As I biked around the north end of Cell 3 the Bank Swallows started pouring out of their burrows along the south bank of Cell 4.  I spent a few minutes seeing if any would return to their burrows, but they decided that flying was safer.  A nearby Tree Swallow was my digiscoped consolation prize.

I moved on to the east dike of Cell 3 where I spotted a Sanderling in breeding plumage.  Next to it was a smal peep that I suspected might be a Western Sandpiper.  Too far and too windy to take any digiscoped stills, I opted to take a long-distance video (60X on the eyepiece and 3X on the Coolpix = roughly 2000mm).  The extremely pale shorebird was much whiter than the nearby Semipalmated Sanpipers, and longer-billed and longer-legged.  It tended to probe the mud much more than the Semipalms, which tended to pick at the ground.  Unfortunately it appeared to be a non-breeding bird, so I couldn't verify rusty scapulars.  Still, it appeared thick-necked and long-billed, so it appeared to have traits supporting a Western Sandpiper.  I documented the bird as best I could and sent it to Adam Byrne.

Other shorebirds in the area included Semipalmated Plover (4), Killdeer (too many), Least and Semipalmated Sandpipers, and Spotted Sandpipers.

I returned to the Bank Swallow colony and managed a few digiscoped images from about 100'.  The birds tended to land 3-4 at a time and would roost at the opening.  I suspect that they're feeding young.

I then spent some time trying to capture flight shots of the swallows using the Nikon 300mm f/2.8 and TC14 II.  Switching off 'spot' autofocus and turning on 'area' focusing made tracking the birds much easier.  I managed a few captures and created this composite.

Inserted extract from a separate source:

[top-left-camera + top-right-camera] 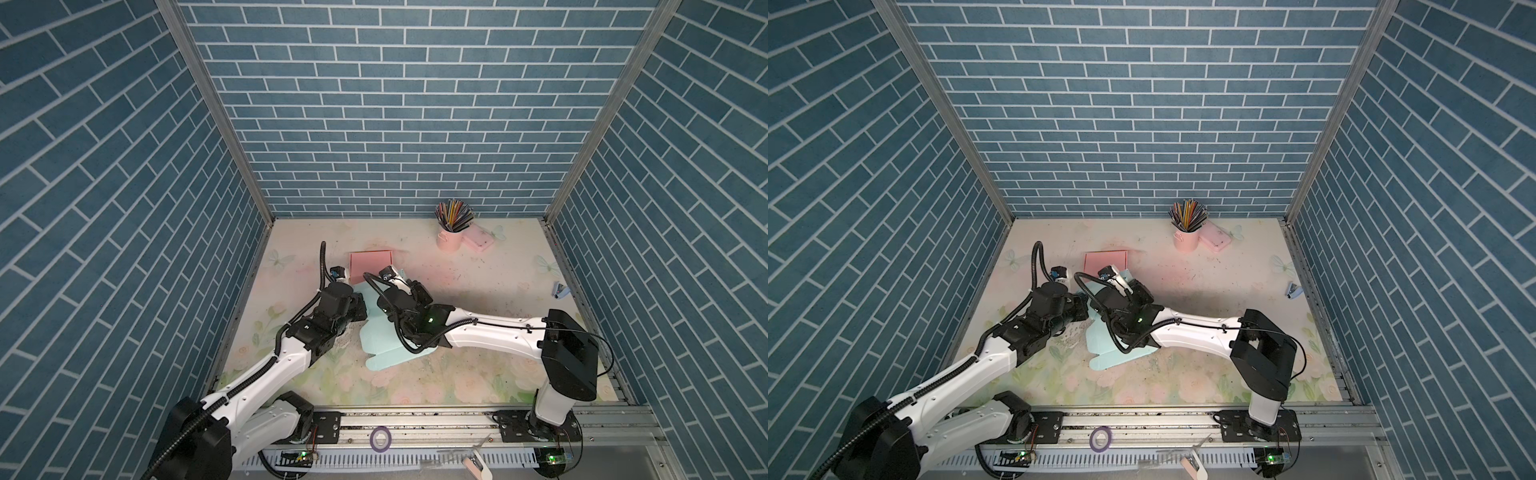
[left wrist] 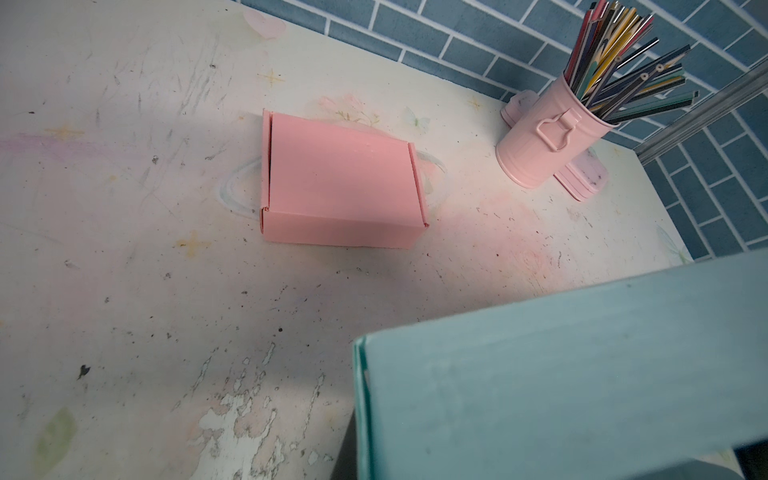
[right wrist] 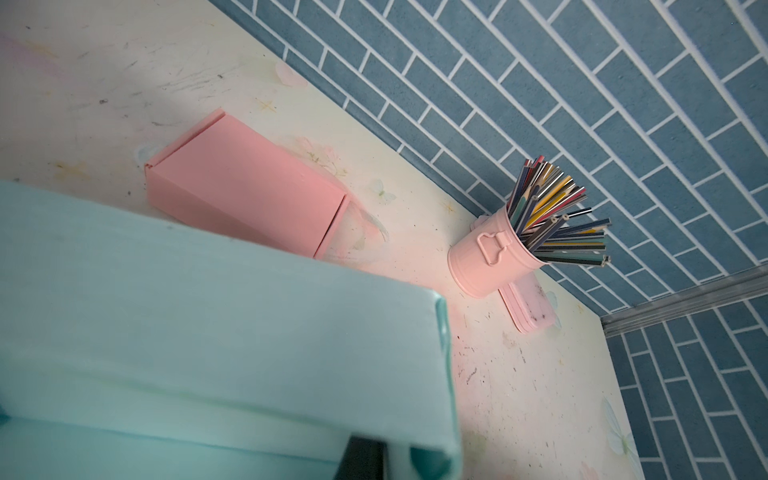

A surprise was seeing a Cliff Swallow among them!

As I photographed them a flock of 6 American White Pelicans soared overhead!  I had heard reports earlier this week of 20 birds in Lake Erie near Pt. Mouillee, and would later hear from Mark Wloch that he saw 29 birds.

Returning to the Middle Causeway I scoped the Dunlin flock for the White-rumped Sandpiper, but couldn't relocate it.    I rode back toward the car, and stopped to talk to a few other birders that were out hiking.  I spotted a Snowy Egret near the BCNH colony and was able to verify ID w/ the scope.  An Indigo Bunting was singing near the pump house and made an irresistable subject for digiscoping.